You presupposed that the bias is why the disparity exists in the first place. Its plausible that we completely fix all biases in the industry and the gender ratio does not change whatsoever, or even gets worse.
What in my comment tells you that? I made a conscious effort not to bring that up.
> Its plausible that we completely fix all biases in the industry and the gender ratio does not change whatsoever, or even gets worse.
This argument sounds like the global warming denier argument "What if it's not true? What if we make the world a better place to live for nothing?"
It is plausible, but right now we have no way to measure it. We do, on the other hand, know that unconscious bias is affecting prospective female candidates. Why don't we focus on fixing the existing problem first?

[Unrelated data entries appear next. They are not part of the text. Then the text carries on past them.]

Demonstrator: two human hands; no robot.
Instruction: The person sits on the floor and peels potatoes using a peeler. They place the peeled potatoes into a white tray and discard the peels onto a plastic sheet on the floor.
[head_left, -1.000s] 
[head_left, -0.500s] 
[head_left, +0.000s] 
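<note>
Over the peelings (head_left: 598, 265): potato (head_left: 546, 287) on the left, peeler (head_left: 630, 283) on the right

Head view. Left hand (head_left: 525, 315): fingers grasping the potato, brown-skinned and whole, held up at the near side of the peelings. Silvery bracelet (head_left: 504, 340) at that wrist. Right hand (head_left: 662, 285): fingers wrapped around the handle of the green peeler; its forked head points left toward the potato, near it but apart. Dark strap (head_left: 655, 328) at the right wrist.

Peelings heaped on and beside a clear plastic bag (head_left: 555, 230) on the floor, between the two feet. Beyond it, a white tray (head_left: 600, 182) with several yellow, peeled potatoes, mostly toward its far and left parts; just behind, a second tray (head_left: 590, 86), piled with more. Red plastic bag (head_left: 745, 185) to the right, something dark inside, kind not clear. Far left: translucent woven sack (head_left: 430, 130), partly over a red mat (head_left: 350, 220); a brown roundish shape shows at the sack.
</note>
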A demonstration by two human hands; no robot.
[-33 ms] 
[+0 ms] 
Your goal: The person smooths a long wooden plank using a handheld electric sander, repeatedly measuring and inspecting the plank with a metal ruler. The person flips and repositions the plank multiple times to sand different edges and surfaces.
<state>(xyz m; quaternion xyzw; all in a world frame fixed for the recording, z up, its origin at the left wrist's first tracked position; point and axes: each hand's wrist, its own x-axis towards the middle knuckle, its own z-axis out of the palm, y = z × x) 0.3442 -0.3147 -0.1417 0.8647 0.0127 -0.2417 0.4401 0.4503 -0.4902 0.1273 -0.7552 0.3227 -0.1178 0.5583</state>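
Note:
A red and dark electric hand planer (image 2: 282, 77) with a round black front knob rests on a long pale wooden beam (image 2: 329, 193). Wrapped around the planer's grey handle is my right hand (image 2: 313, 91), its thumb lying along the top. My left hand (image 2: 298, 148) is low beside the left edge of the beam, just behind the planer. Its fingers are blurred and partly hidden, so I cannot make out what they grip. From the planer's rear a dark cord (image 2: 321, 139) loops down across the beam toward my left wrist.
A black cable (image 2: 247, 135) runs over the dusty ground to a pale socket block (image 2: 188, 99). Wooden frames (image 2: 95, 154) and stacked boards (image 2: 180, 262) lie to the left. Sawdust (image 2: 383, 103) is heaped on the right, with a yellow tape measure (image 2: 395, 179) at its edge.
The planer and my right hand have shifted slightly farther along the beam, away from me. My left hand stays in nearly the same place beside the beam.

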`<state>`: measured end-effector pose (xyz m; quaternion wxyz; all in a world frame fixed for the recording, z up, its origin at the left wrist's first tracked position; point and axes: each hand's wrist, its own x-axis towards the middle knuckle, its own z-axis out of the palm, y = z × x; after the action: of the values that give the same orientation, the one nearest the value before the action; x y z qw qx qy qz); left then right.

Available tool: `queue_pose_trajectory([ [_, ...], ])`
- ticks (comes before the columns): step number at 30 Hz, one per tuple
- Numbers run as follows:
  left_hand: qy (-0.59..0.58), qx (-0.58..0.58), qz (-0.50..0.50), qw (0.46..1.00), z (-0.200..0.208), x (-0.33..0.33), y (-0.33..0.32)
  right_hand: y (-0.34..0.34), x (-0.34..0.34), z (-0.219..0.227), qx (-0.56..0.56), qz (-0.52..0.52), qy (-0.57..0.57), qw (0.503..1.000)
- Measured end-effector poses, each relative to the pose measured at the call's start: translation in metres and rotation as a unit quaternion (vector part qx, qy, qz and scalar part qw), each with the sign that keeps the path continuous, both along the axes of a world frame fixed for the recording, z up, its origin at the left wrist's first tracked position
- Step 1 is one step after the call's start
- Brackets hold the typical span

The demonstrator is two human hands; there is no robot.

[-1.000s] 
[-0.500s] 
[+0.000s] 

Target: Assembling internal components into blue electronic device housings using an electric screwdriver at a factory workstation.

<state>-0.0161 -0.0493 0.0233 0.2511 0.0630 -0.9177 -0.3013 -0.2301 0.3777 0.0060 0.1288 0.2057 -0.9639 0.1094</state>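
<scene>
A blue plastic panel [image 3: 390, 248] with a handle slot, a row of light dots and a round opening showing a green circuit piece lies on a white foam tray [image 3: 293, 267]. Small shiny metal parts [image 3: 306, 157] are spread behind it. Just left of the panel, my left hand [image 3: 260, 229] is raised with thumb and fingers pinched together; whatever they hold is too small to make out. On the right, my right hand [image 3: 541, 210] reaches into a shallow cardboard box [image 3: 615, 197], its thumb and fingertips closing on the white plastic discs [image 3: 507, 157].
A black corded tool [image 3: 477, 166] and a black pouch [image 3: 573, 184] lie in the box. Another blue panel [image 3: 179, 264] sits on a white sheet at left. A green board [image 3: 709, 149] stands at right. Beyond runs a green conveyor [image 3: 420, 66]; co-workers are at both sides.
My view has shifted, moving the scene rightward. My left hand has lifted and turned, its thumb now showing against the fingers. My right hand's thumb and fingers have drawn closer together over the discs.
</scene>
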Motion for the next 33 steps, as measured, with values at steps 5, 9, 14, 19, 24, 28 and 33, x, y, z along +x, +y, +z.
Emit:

A ("women in general are less interested") does not imply B ("woman job candidates are less interested"). A would only imply B if there were equal numbers of man and woman engineers. But there are fewer. It's entirely possible for "women are less interested in engineering than men" and "women that go into engineering are far more interested than men that go into engineering" to both be true.
So that hiring bias is based on non-logic in the first place. Considering the possibility of A does not legitimize B.
You should know that unconscious bias training has been shown to make no difference to outcomes. The science is dubious. Of course, you can always try to fix the theory by claiming the impact is minimal but ... if the impact is so tiny, why worry about it?
Diversity initiatives have long since left the realm of debatable science and fact and turned into a new religion. Science is replaced by faith. I don't think I'm biased, I can't perceive any bias in myself, but I KNOW it's true. I must believe.